BEGIN AVAILABLE DATA
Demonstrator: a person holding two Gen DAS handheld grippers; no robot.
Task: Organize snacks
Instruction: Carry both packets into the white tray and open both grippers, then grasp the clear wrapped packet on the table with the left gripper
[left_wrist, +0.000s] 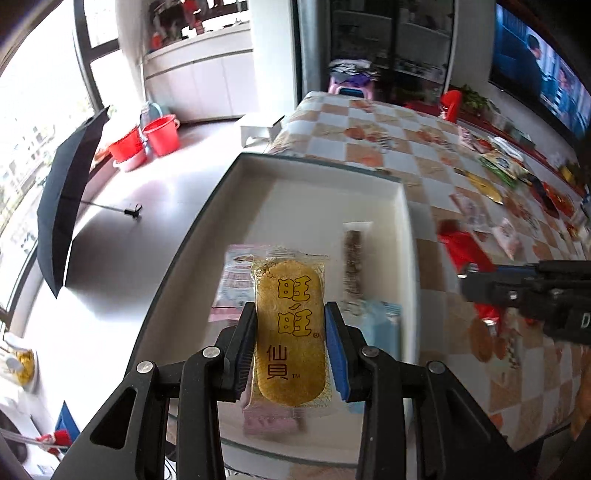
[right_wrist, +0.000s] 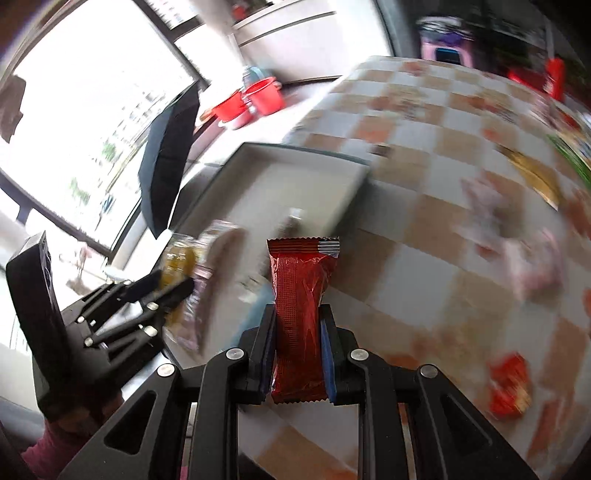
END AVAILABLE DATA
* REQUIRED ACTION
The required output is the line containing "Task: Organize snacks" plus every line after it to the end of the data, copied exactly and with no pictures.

* YOUR SOLUTION
Task: Organize snacks
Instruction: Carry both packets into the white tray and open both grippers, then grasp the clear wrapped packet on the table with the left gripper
[left_wrist, +0.000s] 
[right_wrist, +0.000s] 

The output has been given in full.